At least one-third of the people we know are introverts. They are the ones who prefer listening to speaking, reading to partying; who innovate and create but dislike self-promotion; who favor working on their own over brainstorming in teams. Although they are often labeled “quiet,” it is to introverts that we owe many of the great contributions to society. This extraordinary book has the power to permanently change how we see introverts and, equally important, how introverts see themselves.

 

The Start Up of You

– Reid Hoffman and Ben Casnocha

Innovation and Professional Development

In this invaluable book, LinkedIn co-founder Reid Hoffman and venture capitalist Ben Casnocha show how to accelerate your career in today’s competitive world.
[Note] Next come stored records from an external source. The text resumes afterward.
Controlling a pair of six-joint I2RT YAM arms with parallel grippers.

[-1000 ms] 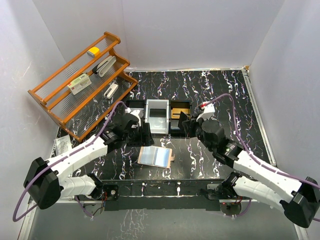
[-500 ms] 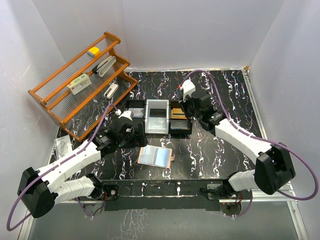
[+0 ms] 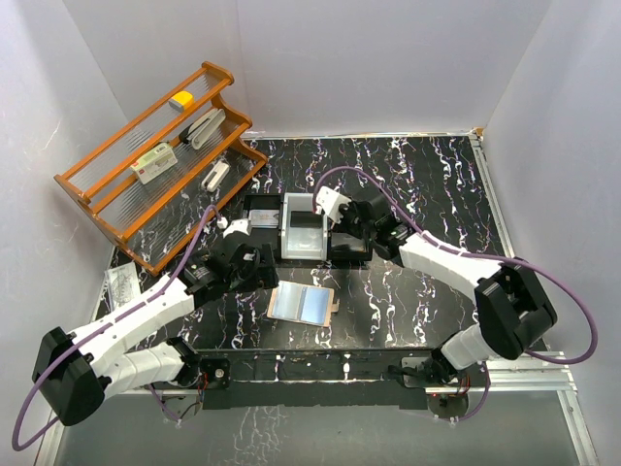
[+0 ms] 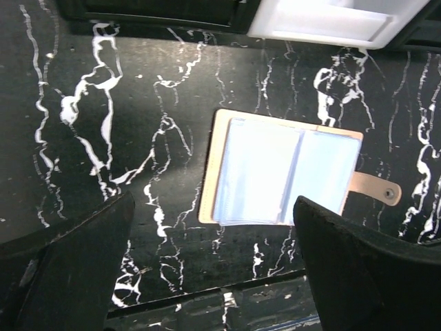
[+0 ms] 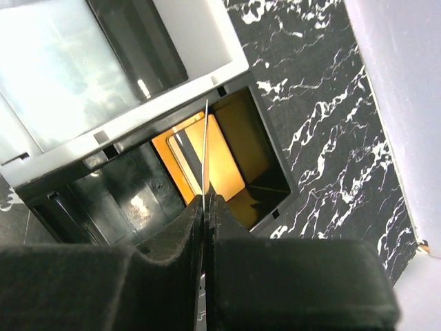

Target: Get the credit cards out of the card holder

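The right gripper holds a credit card over the tray; the card holder lies open on the table.
Clenched on the thin card, seen edge-on, it hangs above the tray's right compartment, where orange cards lie. The beige holder lies spread flat just in front of the tray's grey middle compartment; the left gripper, released, hangs in front of its left compartment.

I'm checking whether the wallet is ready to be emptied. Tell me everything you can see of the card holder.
The card holder lies open and flat on the black marbled table. Beige-tan leather edges frame two glossy, pale blue-grey inner faces split by a centre fold. Its snap tab, with a small stud, sticks out to one side. Only the table touches it.
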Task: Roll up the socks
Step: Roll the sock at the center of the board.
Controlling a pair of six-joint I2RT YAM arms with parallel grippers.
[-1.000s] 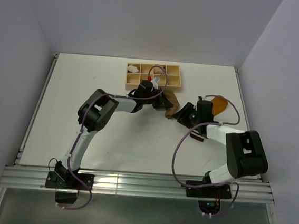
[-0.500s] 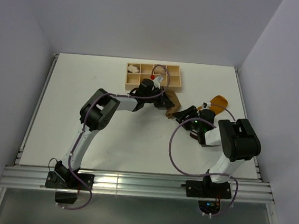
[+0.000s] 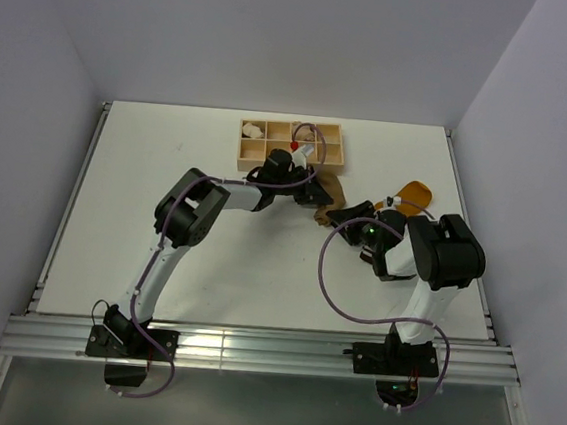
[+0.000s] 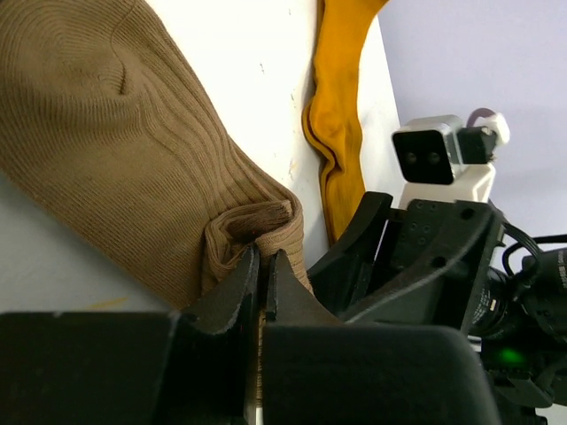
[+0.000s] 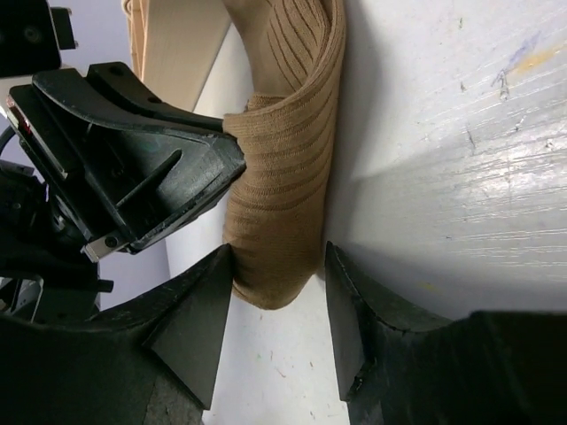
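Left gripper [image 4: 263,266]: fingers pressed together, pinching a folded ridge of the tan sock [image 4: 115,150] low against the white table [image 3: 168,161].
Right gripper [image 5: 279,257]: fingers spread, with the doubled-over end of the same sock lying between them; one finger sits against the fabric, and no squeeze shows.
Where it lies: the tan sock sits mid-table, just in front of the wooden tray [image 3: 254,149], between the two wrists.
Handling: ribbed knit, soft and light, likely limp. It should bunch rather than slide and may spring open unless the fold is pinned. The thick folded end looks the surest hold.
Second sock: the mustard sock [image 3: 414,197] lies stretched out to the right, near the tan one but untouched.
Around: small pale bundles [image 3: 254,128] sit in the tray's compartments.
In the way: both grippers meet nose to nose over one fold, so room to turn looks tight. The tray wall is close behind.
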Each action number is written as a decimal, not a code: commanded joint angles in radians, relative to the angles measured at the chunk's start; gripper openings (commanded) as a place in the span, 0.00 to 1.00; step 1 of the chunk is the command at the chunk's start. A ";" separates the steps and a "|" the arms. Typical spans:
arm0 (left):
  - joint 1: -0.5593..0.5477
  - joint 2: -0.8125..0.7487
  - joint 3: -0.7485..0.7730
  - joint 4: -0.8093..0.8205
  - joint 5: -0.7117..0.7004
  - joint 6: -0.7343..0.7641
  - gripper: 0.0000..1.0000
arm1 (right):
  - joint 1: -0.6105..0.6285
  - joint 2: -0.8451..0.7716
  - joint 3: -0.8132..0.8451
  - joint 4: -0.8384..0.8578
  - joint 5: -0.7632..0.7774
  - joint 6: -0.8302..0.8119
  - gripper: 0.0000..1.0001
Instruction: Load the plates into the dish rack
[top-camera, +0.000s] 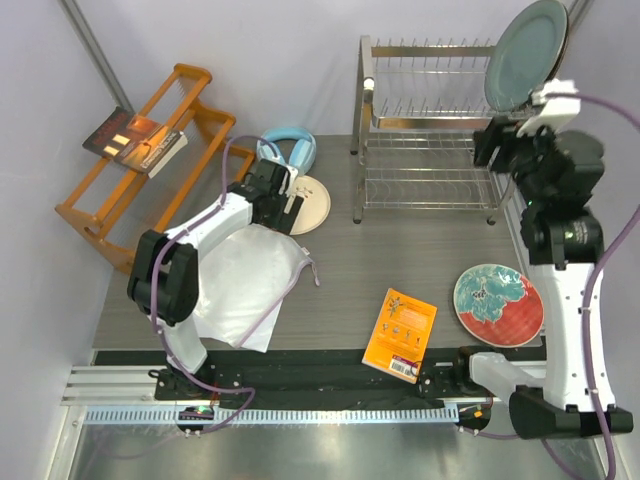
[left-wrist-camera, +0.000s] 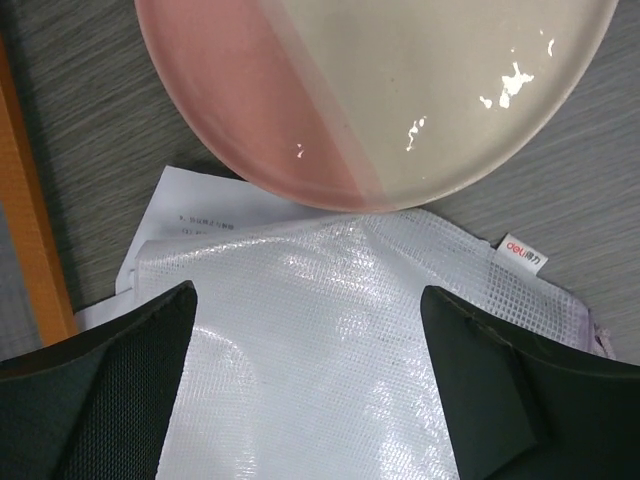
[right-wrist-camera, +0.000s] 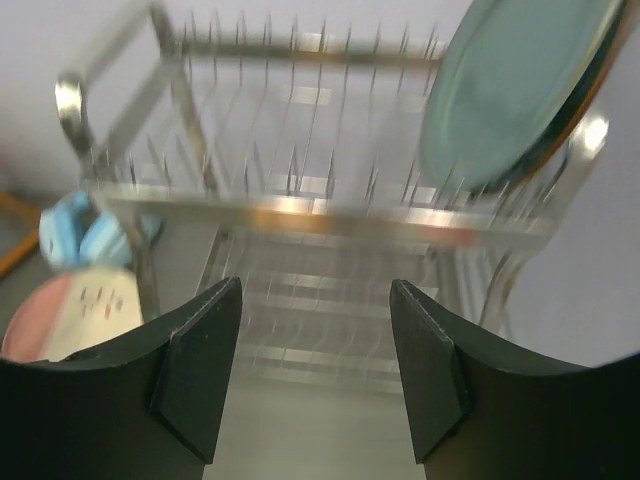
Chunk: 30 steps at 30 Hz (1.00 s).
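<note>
White mesh pouch (left-wrist-camera: 330, 350), "deli" tag (left-wrist-camera: 523, 252); pink-and-cream plate (left-wrist-camera: 380, 90)

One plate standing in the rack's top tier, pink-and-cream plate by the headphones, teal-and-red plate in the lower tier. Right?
No: the teal-and-red plate lies flat on the right side of the table, not in the dish rack, per the top external view. The rest holds.
</note>
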<state>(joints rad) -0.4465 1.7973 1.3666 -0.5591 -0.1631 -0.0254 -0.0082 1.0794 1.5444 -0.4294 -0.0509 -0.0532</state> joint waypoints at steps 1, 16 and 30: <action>-0.035 -0.113 -0.026 0.039 0.031 0.128 0.93 | -0.003 -0.107 -0.208 -0.207 -0.040 0.082 0.66; -0.194 -0.314 -0.280 0.411 0.517 -0.169 0.90 | -0.015 -0.377 -0.490 -0.347 0.240 -0.067 0.71; -0.523 0.180 0.026 0.911 0.600 -0.523 0.86 | -0.099 -0.262 -0.198 -0.439 0.439 0.052 0.83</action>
<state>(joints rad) -0.9115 1.8816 1.2606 0.1005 0.4007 -0.3798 -0.0795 0.7872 1.2579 -0.8581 0.3420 -0.0463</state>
The key is to manage your career as if it were a startup business: a living, breathing, growing startup of you.

 

The E-Myth Revisited: Why Most Small Businesses Don’t Work and What to Do About It

– Michael Gerber

Innovation

The E-Myth, Michael Gerber dispels the myths surrounding starting your own business and shows how commonplace assumptions can get in the way of running a business. He walks you through the steps in the life of a business, from entrepreneurial infancy, through adolescent growing pains, to the mature entrepreneurial perspective, the guiding light of all businesses that succeed, and shows how to apply the lessons of franchising to any business, whether or not it is a franchise. Finally, Gerber draws the vital, often overlooked distinction between working on your business and working in your business.

 

Energy Leadership

– Bruce Schneider

Leadership Development

Awaken your potential by harnessing the power of your energy. Whether you’re looking to create profound change in your personal life or build a conscious work culture humming with creativity, innovation, and unimaginable growth, you’ll find the practical Energy Leadership framework and Core Energy Coaching skills contained within this book to be an invaluable resource on your journey.

 

How Women Rise

– Sally Helgesen and Marshall Goldsmith

Professional Development

Sally and Marshall identify the 12 habits that hold women back as they seek to advance, showing them why what worked for them in the past might actually be sabotaging their future success. The very habits that helped women early in their careers can hinder them as they move up. Simply put, what got you here won’t get you there…and you might not even realize your blind spots until it’s too late.

 

What Got You Here Won’t Get You There

– Marshall Goldsmith

Professional and Leadership Development

The Harvard Business Review asked Goldsmith, “What is the most common problem faced by the executives that you coach?” Inside, he answers this question by discussing not only the key beliefs of successful leaders, but also the behaviors that hold them back. He addresses the fundamental problems that often come with success–and offers ways to attack these problems. Goldsmith outlines twenty habits commonly found in the corporate environment and provides a systematic approach to helping you achieve a positive change in behavior.

 

The Four Tendencies

– Gretchen Rubin

Professional Development

People fit into Four Tendencies: Upholders, Questioners, Obligers, and Rebels. Our Tendency shapes every aspect of our behavior, so using this framework allows us to make better decisions, meet deadlines, suffer less stress, and engage more effectively.